▸ Work instruction: Pictures must be left out. Print the lines from the beginning of the material through the line holding "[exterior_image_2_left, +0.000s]", exactly and nothing else.

▸ Data excerpt:
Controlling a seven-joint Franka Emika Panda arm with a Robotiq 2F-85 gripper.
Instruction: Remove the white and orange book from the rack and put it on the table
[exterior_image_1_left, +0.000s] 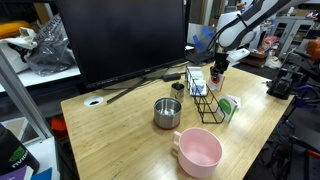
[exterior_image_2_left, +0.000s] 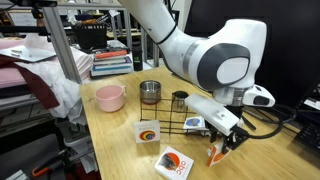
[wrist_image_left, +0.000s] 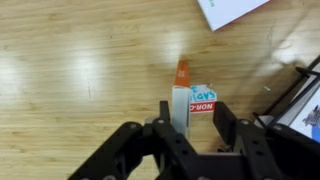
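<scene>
The white and orange book (wrist_image_left: 181, 97) stands on edge on the table (wrist_image_left: 80, 70), between my gripper's (wrist_image_left: 191, 118) fingers. Its orange end points away from the camera. One finger lies against the book, and a gap shows between the book and the other finger, so the jaws are slightly open around it. In an exterior view the book (exterior_image_2_left: 216, 154) leans under the gripper (exterior_image_2_left: 231, 143) with its orange end at the tabletop, beside the black wire rack (exterior_image_2_left: 190, 122). The rack (exterior_image_1_left: 205, 103) and gripper (exterior_image_1_left: 218, 70) also show in an exterior view.
A steel pot (exterior_image_1_left: 167, 113), a pink bowl (exterior_image_1_left: 198, 151) and a white and green carton (exterior_image_1_left: 230, 108) stand near the rack. A flat white item with an orange-red patch (exterior_image_2_left: 175, 163) lies near the table edge. A white and blue sheet (wrist_image_left: 232, 10) lies ahead. A monitor (exterior_image_1_left: 125, 40) stands behind.
</scene>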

▸ Reply:
Controlling a seven-joint Franka Emika Panda arm with a Robotiq 2F-85 gripper.
Instruction: Remove the white and orange book from the rack and put it on the table
[exterior_image_1_left, +0.000s] 
[exterior_image_2_left, +0.000s] 

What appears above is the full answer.